Грабеж среди бела дня, учиненный Дитценом в Нойшёнфельде, был еще у всех на памяти, когда Фаллада в декабре 1922 года подписывал договор на «Антона и Герду». Незадолго до того, как Дитцен предстал перед судом в городе Бунцлау, Фаллада читал в Радахе корректуру своего нового романа. Пока Дитцен проверял счета у Кипферлинга, Фаллада получал первые экземпляры своей книги, а потом и гонорар за нее, разделенный на ежемесячные выплаты по сто марок. Это был первый постоянный источник дохода после нескольких лет погони за неизменно обесценивавшимися деньгами. И наконец, пока Дитцен пилил дрова на лесопилке Грейфсвальдской тюрьмы, имя автора «Антона и Герды» поминали на страницах литературных журналов.
Когда же он вышел из заключения и дал о себе знать друзьям, одним из первых отозвался Франц Хессель, автор, переводчик и редактор «Ровольта». 20 ноября он написал Фалладе: «Хорошо, что Вы снова в порядке — здоровы, веселы и настроены по-деловому. Жду от Вас „Записок заключенного“. Буду рад включить их в „Дневники“ или куда-либо еще». И «Записки» действительно были! Вот только издать их было нельзя, потому что они носили чересчур личный характер.
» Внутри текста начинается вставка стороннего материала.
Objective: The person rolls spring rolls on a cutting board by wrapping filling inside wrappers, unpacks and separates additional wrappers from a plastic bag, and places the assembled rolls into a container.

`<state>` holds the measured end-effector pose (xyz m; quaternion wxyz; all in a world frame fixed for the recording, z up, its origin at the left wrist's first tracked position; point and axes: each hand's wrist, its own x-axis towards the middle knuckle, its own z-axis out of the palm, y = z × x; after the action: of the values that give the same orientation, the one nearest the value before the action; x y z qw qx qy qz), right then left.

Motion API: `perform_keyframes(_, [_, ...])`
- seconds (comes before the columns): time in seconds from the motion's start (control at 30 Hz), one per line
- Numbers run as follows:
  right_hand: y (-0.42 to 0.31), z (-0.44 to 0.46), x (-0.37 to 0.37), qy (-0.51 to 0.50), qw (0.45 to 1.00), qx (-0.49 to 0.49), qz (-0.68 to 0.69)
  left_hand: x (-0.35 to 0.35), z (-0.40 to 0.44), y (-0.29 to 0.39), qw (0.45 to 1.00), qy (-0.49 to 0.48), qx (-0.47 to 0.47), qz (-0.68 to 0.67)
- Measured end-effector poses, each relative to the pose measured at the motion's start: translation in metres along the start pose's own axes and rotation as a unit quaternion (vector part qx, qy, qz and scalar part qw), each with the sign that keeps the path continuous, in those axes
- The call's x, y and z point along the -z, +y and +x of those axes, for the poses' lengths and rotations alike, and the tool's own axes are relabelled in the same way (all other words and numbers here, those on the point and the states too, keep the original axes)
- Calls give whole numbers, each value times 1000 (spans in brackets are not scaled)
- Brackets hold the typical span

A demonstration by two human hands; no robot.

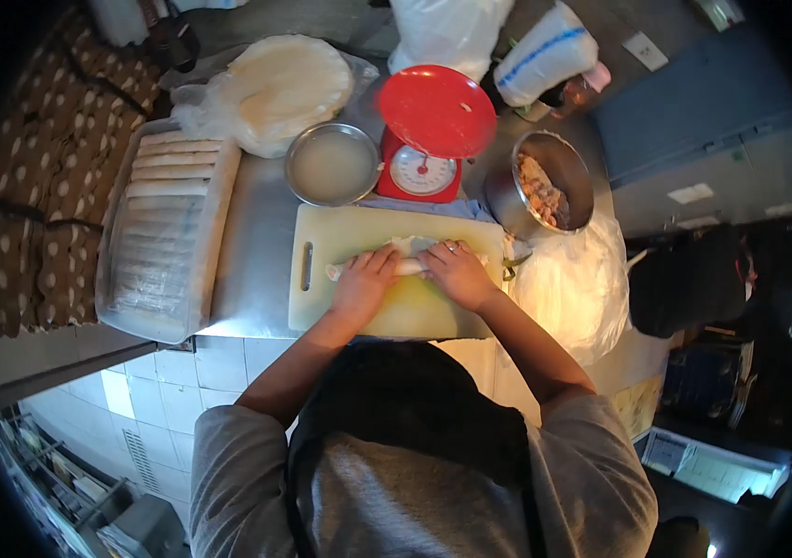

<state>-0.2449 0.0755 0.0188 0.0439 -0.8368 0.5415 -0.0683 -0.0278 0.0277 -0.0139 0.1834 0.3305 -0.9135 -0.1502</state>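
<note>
A pale rolled wrapper (408, 267) lies crosswise on the cream cutting board (322, 223). My left hand (365, 279) rests on its left part, fingers curved over it and pressed together. Over the right part lies my right hand (455, 272), a ring on one finger, its fingers bent onto the roll. Between the hands the middle of the roll shows, with a flap of thin wrapper behind it. The roll's left end sticks out past my left hand. Both palms hide the undersides of the fingers.
Behind the board stand a metal bowl of cloudy liquid (331, 166), a red scale (422, 172) and a pot of filling (519, 191). A plastic tray of rolls (219, 251) is left, round wrappers (284, 84) back left, a plastic bag (577, 288) right.
</note>
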Motion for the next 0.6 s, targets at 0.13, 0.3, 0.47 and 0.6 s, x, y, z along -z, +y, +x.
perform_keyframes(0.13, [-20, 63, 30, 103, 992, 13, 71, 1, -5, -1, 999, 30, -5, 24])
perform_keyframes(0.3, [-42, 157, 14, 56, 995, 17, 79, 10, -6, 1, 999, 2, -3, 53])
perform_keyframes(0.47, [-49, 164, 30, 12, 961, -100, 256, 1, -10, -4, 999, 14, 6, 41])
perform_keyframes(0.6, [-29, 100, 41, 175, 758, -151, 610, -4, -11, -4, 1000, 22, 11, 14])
В Грейфсвальдской тюрьме содержалось около семидесяти заключенных. Это были главным образом мелкие правонарушители, находившиеся под следствием или уже отбывавшие назначенный срок. Режим в тюрьме был довольно либеральный: уже на третий день пребывания там Дитцену разрешили «заниматься своим делом». 22 июня он начинает вести дневник, чтобы как можно точнее запечатлеть все особенности тюремного существования, и изучает все досконально, стараясь выяснить даже, присутствует ли у него самого в подсознании «чувство вины». Описывает он, конечно, и быт заключенных — то скупо, то, наоборот, в мельчайших деталях сообщает о работах, которые им приходилось выполнять, записывает приходящие в голову воспоминания, дает «портреты» сотоварищей и надзирателей, толкует увиденный сон и рассуждает о некоей библиотечной книге, одной из тех, брать которые разрешалось раз в неделю. К началу августа у него уже была рукопись на ста семидесяти восьми листах большого формата, без заглавия. Тогда она еще сохраняла характер дневника, но потом Дитцена сделали «кальфактором», времени писать у него стало немного, и второго сентября он снова прекращает свои записки. Эти записки не только свидетельствовали об острой наблюдательности и умении автора точно запечатлевать на бумаге все подмеченное: позже они стали для него богатейшим источником фактического материала, часть которого вошла в роман «Пополам — или заложу».